[Aim of the task]:
Reproduce exactly, from the data that follows, the line with "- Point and", the line with "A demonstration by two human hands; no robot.", and every line that lies between them.

[Available data]:
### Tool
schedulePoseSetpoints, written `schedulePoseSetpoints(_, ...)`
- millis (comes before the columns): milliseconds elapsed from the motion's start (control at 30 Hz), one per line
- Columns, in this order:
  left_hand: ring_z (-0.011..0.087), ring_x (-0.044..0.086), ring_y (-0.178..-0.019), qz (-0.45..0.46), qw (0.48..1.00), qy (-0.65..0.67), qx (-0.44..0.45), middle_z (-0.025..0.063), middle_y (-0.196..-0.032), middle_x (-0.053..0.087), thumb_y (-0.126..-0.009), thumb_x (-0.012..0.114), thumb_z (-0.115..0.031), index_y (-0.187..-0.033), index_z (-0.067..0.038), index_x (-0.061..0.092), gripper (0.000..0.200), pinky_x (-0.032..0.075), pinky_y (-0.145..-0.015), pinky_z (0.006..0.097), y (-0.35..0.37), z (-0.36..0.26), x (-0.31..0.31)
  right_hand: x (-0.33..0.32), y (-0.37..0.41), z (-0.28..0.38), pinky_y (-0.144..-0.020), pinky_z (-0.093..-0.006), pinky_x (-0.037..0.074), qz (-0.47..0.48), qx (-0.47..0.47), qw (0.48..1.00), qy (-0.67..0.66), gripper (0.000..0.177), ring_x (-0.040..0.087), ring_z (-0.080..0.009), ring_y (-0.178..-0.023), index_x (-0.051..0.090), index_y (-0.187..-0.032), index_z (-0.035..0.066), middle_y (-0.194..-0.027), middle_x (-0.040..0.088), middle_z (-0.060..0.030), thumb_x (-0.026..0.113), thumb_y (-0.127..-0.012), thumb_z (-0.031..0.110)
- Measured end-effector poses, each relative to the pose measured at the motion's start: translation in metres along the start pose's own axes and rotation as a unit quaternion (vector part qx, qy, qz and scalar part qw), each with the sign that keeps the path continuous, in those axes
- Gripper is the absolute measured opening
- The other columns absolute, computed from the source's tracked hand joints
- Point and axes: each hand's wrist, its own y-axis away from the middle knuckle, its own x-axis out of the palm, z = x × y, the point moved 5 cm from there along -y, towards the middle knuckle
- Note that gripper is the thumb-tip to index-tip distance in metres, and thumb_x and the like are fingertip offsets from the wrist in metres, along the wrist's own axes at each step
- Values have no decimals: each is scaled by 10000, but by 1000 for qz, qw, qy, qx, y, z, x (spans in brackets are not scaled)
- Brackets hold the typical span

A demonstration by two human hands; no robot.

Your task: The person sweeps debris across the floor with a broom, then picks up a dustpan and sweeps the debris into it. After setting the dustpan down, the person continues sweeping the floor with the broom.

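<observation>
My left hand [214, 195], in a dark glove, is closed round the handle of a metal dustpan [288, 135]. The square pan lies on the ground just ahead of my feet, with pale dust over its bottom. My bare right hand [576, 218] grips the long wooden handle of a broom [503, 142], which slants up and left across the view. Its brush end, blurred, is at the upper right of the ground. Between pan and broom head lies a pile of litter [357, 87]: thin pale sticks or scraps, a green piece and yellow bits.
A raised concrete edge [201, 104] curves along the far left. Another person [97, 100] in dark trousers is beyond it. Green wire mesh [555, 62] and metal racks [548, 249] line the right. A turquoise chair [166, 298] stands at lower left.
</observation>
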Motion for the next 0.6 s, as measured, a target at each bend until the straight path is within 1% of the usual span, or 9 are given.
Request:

[Reply]:
- Point and axes: each hand's wrist, its own y-axis away from the middle knuckle, its own x-axis out of the palm, z = x × y, the point moved 5 cm from there along -y, towards the middle knuckle
- Note that gripper is the thumb-tip to index-tip distance in metres, and thumb_x and the like are fingertip offsets from the wrist in metres, along the wrist's own axes at each step
- Values have no decimals: each is scaled by 10000, but by 1000 for qz, qw, qy, qx, y, z, x (spans in brackets are not scaled)
- Brackets hold the typical span

A demonstration by two human hands; no robot.

The response to this exercise is done.